BRIEF — Copy exactly the lines from the beginning of the data down to and including the line holding "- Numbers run", without any pictures.

MATERIAL PROVIDED —
------------------------------------------------------------

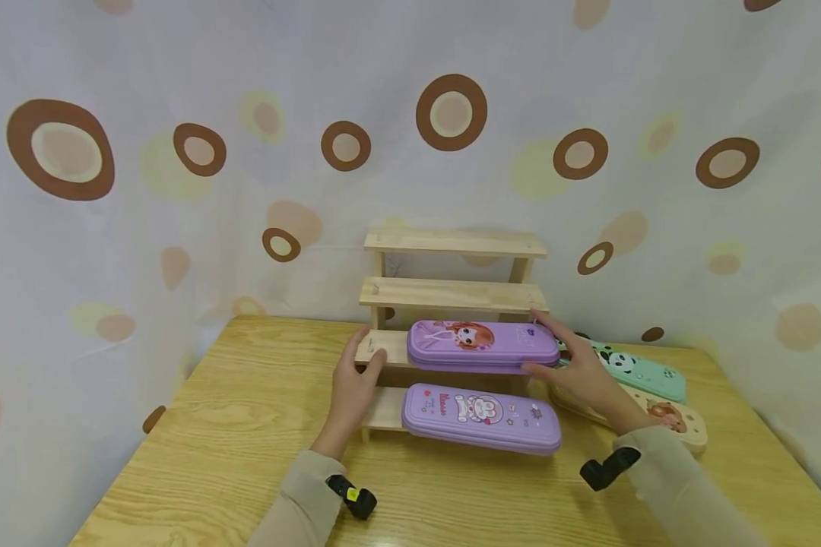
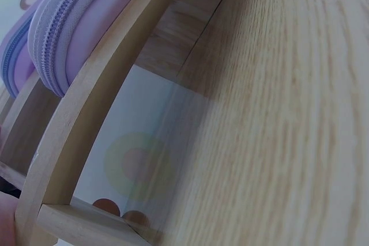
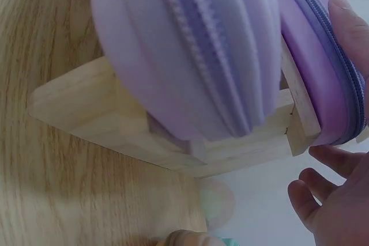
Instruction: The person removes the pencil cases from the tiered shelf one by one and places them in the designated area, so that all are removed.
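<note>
A tiered wooden stand (image 1: pixel 454 292) rises in steps at the back of the table. My left hand (image 1: pixel 353 384) grips the left end of its second-lowest step; only a sliver of that hand shows in the left wrist view. On this step lies a purple pencil case (image 1: pixel 506 346) with a red-haired doll picture. My right hand (image 1: pixel 581 376) holds the case's right end, thumb (image 3: pixel 349 27) along the zip side and fingers around the end. A lilac pencil case (image 1: pixel 482 418) with a rabbit picture lies on the lowest step, its right end sticking out past the front edge.
To the right of the stand lie a mint-green panda pencil case (image 1: pixel 646 372) and a cream pencil case (image 1: pixel 691 425), partly hidden behind my right arm. A patterned curtain (image 1: pixel 410 190) hangs behind the wooden table (image 1: pixel 260 425).
</note>
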### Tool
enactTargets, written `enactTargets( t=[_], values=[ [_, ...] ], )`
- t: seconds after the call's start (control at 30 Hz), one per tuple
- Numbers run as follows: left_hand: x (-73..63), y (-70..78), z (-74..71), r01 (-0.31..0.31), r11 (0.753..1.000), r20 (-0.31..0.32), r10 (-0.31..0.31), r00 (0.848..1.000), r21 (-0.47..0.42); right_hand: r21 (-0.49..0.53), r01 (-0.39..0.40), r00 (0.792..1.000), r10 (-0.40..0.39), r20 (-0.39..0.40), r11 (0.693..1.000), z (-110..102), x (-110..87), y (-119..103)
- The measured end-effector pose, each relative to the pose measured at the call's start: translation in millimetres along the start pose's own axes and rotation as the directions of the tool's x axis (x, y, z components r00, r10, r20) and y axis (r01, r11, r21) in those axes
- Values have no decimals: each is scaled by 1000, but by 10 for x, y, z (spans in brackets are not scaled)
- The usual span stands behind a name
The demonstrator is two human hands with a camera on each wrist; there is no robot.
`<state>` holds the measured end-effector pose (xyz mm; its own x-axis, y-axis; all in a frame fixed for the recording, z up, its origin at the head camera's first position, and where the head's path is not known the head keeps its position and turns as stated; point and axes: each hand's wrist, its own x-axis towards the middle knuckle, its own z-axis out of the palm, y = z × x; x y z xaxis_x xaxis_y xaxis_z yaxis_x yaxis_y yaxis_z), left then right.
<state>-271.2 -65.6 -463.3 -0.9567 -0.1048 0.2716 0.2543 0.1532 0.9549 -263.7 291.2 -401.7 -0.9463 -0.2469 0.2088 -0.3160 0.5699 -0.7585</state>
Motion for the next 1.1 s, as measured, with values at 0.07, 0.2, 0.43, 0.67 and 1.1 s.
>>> enactTargets(
  t=[0.07,0.2,0.43,0.67,1.1],
  values=[
    [-7,8,3,-3,1000,-2,3,1000,10,-19,-11,1000,11,9,1000,20,-8,24],
    [-11,13,6,-2,1000,0,2,1000,5,-23,-3,1000,3,12,1000,46,-21,45],
    [-12,-10,8,-1,1000,2,1,1000,-15,-47,12,1000,-12,-8,999,52,-39,30],
    [-15,-30,9,-17,1000,3,17,1000,3,-59,-37,998,34,-55,998,40,-74,53],
    [-5,-16,-1,-12,1000,3,12,1000,7,-16,5,993,-7,-119,1000,-58,-235,61]
  ],
)
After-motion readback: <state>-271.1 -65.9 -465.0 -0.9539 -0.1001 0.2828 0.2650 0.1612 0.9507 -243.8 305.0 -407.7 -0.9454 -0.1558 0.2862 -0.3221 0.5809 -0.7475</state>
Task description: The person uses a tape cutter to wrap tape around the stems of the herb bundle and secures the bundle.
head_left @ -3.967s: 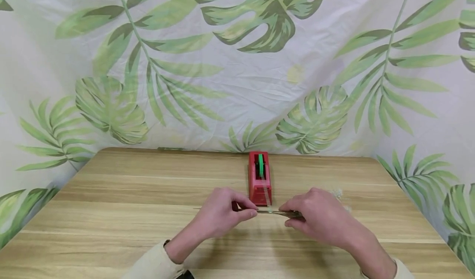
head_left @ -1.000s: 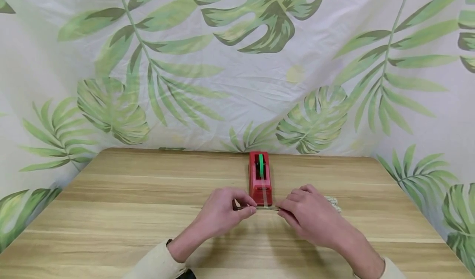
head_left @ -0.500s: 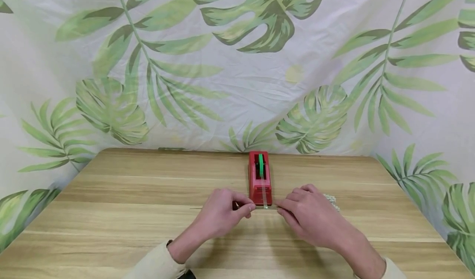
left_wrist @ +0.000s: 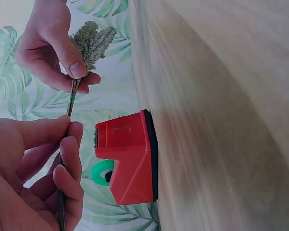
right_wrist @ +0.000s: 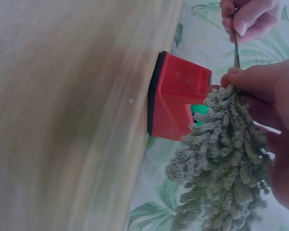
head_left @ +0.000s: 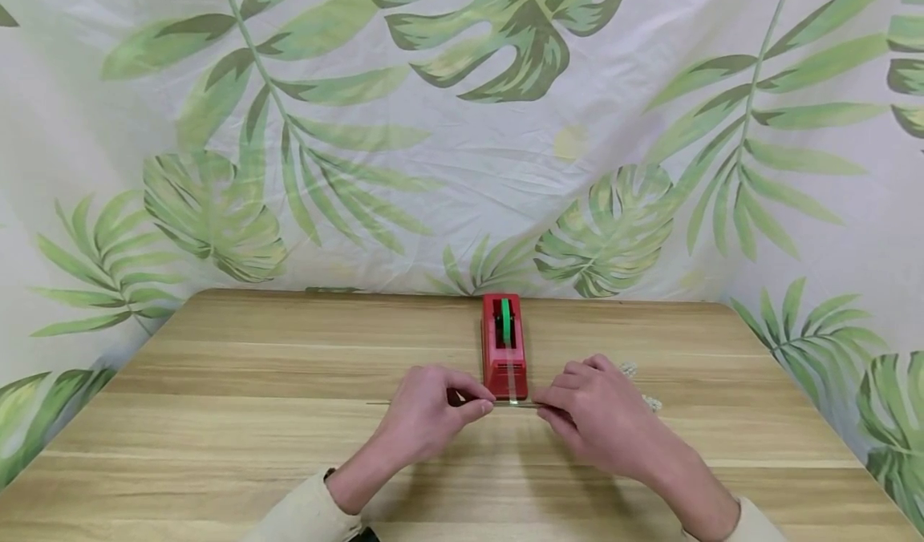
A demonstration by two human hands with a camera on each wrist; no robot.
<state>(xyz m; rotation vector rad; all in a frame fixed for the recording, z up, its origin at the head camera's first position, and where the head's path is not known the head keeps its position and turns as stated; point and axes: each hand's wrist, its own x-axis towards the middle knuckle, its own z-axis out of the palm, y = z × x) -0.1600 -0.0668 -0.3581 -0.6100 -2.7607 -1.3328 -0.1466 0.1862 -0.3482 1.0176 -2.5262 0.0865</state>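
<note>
A bunch of small pale dried flowers (right_wrist: 221, 154) on thin stems (head_left: 523, 405) spans both hands, with its blossoms on the right. My left hand (head_left: 427, 412) pinches the stems between thumb and fingers, and in the left wrist view the other fingers curl round their lower length. My right hand (head_left: 602, 415) grips the stems just below the blossoms. Right behind the stems stands a red tape dispenser (head_left: 495, 372) with a green-cored roll (head_left: 505, 323). A clear tape strip (head_left: 512, 382) runs from the roll over the dispenser's front down to the stems between the hands.
The wooden table (head_left: 289, 357) carries the dispenser near its middle. A leaf-patterned cloth (head_left: 462, 181) hangs behind the table and at both sides.
Since four seconds ago the stems have come closer to the dispenser and the free tape looks shorter. The right hand has shifted its grip, and the blossoms turn slightly. The left hand stays almost in place.
</note>
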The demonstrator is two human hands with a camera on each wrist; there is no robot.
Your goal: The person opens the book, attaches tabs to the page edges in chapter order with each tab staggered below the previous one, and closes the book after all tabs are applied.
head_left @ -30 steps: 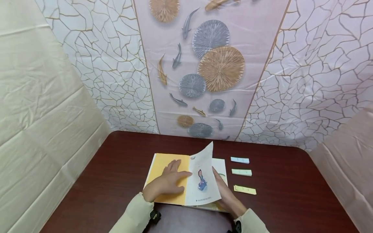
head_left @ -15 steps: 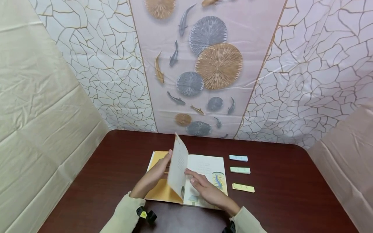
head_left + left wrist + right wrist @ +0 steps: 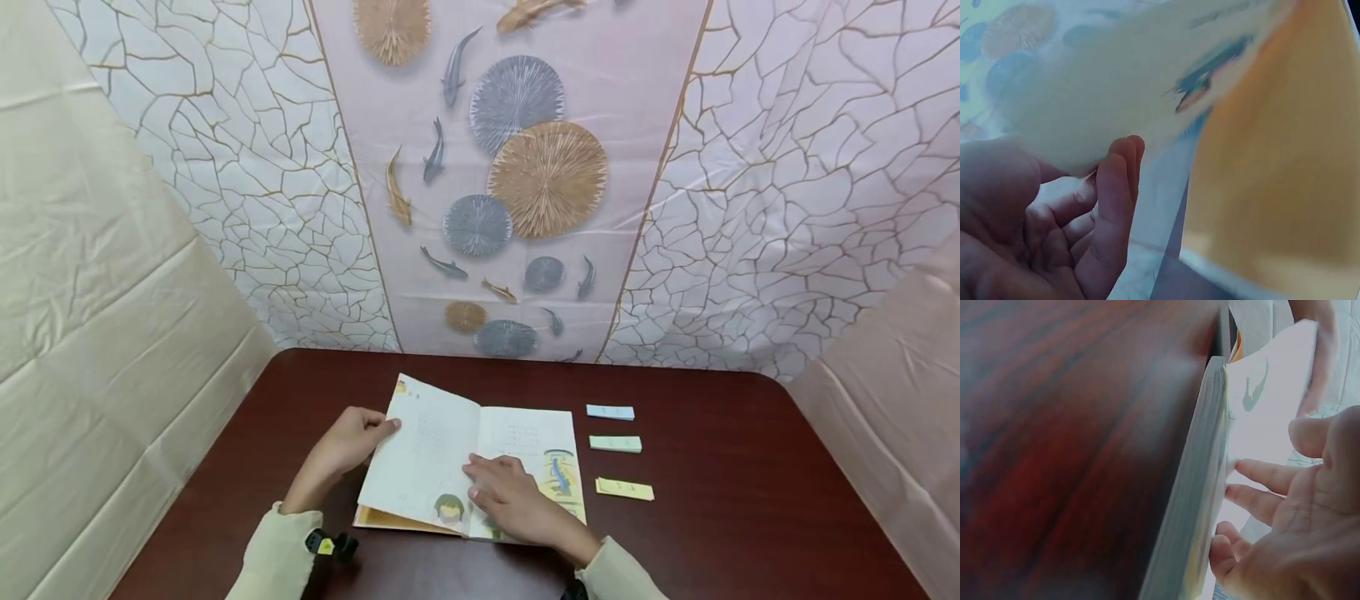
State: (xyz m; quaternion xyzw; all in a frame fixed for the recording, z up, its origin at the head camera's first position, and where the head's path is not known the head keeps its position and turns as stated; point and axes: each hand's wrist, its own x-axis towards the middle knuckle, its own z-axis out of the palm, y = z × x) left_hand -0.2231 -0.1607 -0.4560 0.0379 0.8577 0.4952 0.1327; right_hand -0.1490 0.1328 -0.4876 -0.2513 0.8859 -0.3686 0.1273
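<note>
An open book lies on the dark table, its right page printed with text and small coloured pictures. My left hand pinches the outer edge of the left page between thumb and fingers. That page is raised, and in the left wrist view the yellow endpaper shows beneath it. On the right page, near the fold, rest the fingertips of my right hand, with its fingers mostly extended. Seen from the right wrist, the book's page block stands beside those fingers.
Right of the book, three small paper strips lie in a column: a blue strip, a green strip and a yellow strip. A patterned cloth hangs behind the reddish-brown table.
A page has turned over from right to left, covering most of the yellow endpaper. My left hand has moved left with its edge; my right hand has come onto the right page.
</note>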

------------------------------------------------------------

OUTPUT BELOW —
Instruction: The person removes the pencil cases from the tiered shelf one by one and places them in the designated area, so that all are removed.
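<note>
A tiered wooden stand (image 1: pixel 454 292) rises in steps at the back of the table. My left hand (image 1: pixel 353 384) grips the left end of its second-lowest step; only a sliver of that hand shows in the left wrist view. On this step lies a purple pencil case (image 1: pixel 506 346) with a red-haired doll picture. My right hand (image 1: pixel 581 376) holds the case's right end, thumb (image 3: pixel 349 27) along the zip side and fingers around the end. A lilac pencil case (image 1: pixel 482 418) with a rabbit picture lies on the lowest step, its right end sticking out past the front edge.
To the right of the stand lie a mint-green panda pencil case (image 1: pixel 646 372) and a cream pencil case (image 1: pixel 691 425), partly hidden behind my right arm. A patterned curtain (image 1: pixel 410 190) hangs behind the wooden table (image 1: pixel 260 425).
</note>
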### Tool
enactTargets, written `enactTargets( t=[_], values=[ [_, ...] ], )`
- t: seconds after the call's start (control at 30 Hz), one per tuple
- Numbers run as follows: left_hand: x (-73..63), y (-70..78), z (-74..71), r01 (-0.31..0.31), r11 (0.753..1.000), r20 (-0.31..0.32), r10 (-0.31..0.31), r00 (0.848..1.000), r21 (-0.47..0.42); right_hand: r21 (-0.49..0.53), r01 (-0.39..0.40), r00 (0.792..1.000), r10 (-0.40..0.39), r20 (-0.39..0.40), r11 (0.693..1.000), z (-110..102), x (-110..87), y (-119..103)

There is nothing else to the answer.